Preheat oven to 350°F. Line a 9-inch cake pan bottom with parchment, and butter and flour sides.

Mix yolks, half and half, sugar, lemon zest, salt and cassis together in a bowl. Add brioche and mix with a spatula. Let stand for one hour, stirring a couple of times. Add huckleberries and transfer to cake pan. Sprinkle top with one Tbsp. of sugar and bake for about one hour or until top is lightly brown and center is set.
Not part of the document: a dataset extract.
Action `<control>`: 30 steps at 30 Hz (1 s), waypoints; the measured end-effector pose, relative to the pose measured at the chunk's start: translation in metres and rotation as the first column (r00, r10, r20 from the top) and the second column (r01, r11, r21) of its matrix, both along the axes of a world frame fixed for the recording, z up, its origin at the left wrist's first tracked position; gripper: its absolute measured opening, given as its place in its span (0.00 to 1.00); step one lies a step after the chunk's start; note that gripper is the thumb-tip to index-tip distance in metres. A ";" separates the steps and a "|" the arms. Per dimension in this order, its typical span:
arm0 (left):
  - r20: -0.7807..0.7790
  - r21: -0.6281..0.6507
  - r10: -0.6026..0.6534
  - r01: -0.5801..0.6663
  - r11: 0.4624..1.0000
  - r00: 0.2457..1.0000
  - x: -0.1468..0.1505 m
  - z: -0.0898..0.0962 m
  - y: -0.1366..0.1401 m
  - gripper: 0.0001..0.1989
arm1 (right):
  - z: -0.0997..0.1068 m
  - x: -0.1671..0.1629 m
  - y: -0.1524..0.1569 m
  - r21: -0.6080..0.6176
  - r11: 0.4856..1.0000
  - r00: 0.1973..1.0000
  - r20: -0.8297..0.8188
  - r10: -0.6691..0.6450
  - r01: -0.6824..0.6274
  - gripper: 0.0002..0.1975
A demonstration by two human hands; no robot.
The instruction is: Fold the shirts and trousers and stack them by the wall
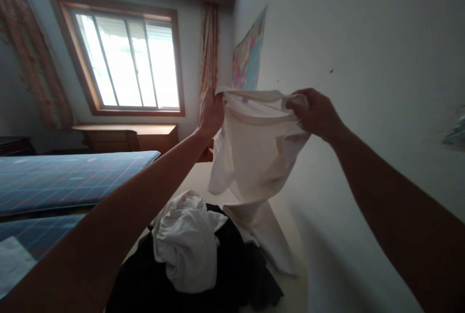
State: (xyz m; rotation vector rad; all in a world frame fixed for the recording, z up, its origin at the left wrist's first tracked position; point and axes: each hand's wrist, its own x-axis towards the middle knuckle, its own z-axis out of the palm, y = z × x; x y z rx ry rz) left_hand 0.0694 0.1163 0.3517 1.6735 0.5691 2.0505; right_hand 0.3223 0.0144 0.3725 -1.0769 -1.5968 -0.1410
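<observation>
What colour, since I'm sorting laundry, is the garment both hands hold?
The garment looks white, in the head view.

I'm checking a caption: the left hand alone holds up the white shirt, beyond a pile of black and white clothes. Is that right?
Not quite: the left hand isn't alone. The head view shows the right hand also gripping the upper edge of the white shirt, beyond the pile.
</observation>
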 end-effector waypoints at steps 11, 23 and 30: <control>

Let cool and remove from pan.

Ice Cream

Combine ginger, half and half, and sugar in a heavy bottom non-corrosive saucepan. Bring to a boil and then let steep for 15 minutes. Transfer some hot liquid into the eggs, mix, and then add all back into saucepan. Over medium heat, stirring constantly, warm until mixture thickens and will coat the back of a spoon. Remove from heat and pass custard through a fine strainer. Cool. Then pour into ice cream machine and freeze.

Cut cake into eight wedges, place a scoop of ice cream on top and serve. You can garnish with a few extra huckleberries or make a sauce with some huckleberries.